The --quiet or -q option reduces the command output down to essential messages only. So, for example, yd-delete -yq would delete all matching object paths silently.

If you encounter an error it can be useful for support purposes to see the full Python stack trace. This can be enabled by running the command using the --debug option.

yd-submit

The yd-submit command submits a new Work Requirement, according to the Work Requirement definition found in the workRequirement section of the TOML configuration file and/or the specification found in a Work Requirement JSON document supplied using the --work-requirement option.

Use the --dry-run option to inspect the details of the Work Requirement, Task Groups, and Tasks that will be submitted, in JSON format.

Once submitted, the Work Requirement will appear in the Work tab in the YellowDog Portal.

The Work Requirement's progress can be tracked to completion by using the --follow (or -f) option when invoking yd-submit: the command will report on Tasks as they conclude and won't return until the Work Requirement has finished.

yd-provision

The yd-provision command provisions a new Worker Pool according to the specifications in the workerPool section of the TOML configuration file and/or in the specification found in a Worker Pool JSON document supplied using the --worker-pool option.

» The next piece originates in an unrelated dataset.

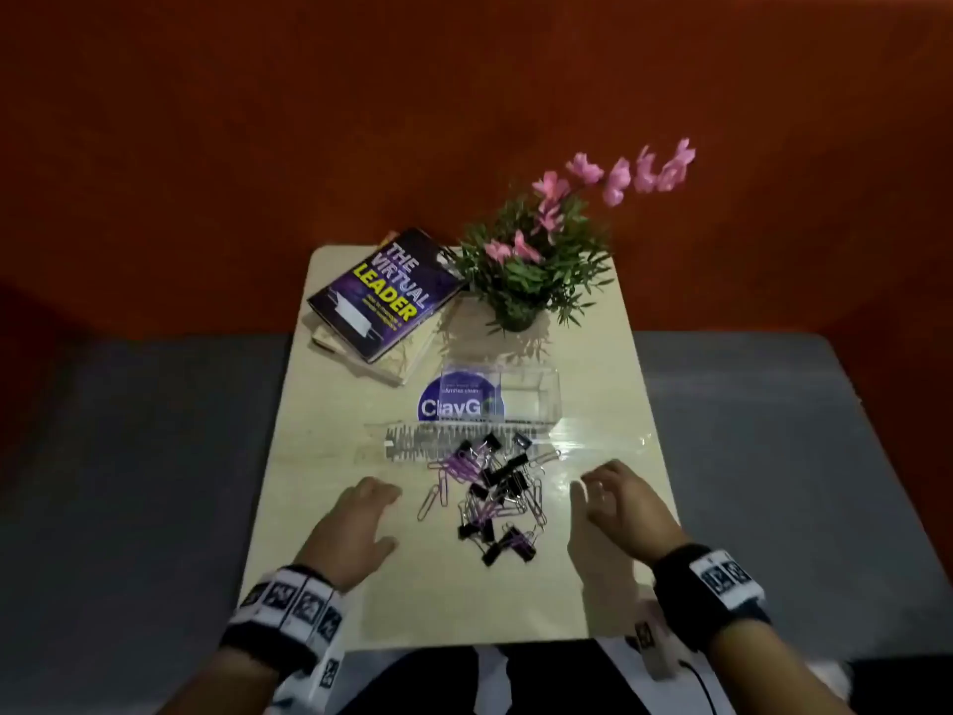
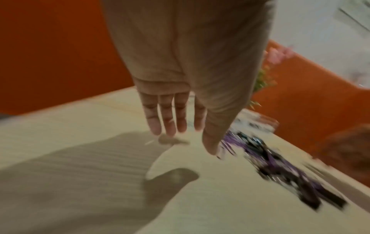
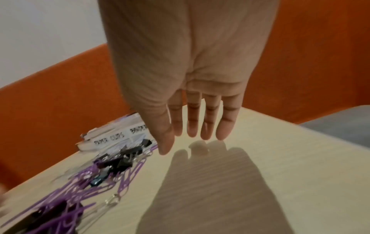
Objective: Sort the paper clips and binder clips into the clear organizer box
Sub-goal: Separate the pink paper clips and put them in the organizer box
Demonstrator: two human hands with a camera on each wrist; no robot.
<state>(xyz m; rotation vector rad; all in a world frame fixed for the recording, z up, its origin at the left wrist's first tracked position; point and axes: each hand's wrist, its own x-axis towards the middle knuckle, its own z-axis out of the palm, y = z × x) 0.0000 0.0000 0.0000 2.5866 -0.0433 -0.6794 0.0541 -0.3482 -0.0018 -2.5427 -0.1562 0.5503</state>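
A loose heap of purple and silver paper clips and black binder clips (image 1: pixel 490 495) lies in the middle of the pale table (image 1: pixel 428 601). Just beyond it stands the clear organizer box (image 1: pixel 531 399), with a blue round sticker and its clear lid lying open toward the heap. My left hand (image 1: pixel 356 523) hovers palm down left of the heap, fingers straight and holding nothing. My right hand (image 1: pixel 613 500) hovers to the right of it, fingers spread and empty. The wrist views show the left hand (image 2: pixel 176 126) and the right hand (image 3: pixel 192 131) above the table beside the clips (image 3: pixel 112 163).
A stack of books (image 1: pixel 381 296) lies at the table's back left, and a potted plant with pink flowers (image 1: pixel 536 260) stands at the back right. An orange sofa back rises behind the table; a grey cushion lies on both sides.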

Use the --dry-run option to inspect the details of the Worker Pool specification that will be submitted, in JSON format.

Once provisioned, the Worker Pool will appear in the Workers tab in the YellowDog Portal, and its associated Compute Requirement will appear in the Compute tab.

yd-cancel

The yd-cancel command cancels any active Work Requirements, including any pending Task Groups and the Tasks they contain.

The namespace and tag values in the config.toml file are used to identify which Work Requirements to cancel.

By default, any Tasks that are currently running on Workers will continue to run to completion or until they fail. Tasks can be instructed to abort immediately by supplying the --abort or -a option to yd-cancel.

yd-abort

The yd-abort command is used to abort Tasks that are currently running. The user interactively selects the Work Requirements to target, and then which Tasks within those Work Requirements to abort. The Work Requirements are not cancelled as part of this process.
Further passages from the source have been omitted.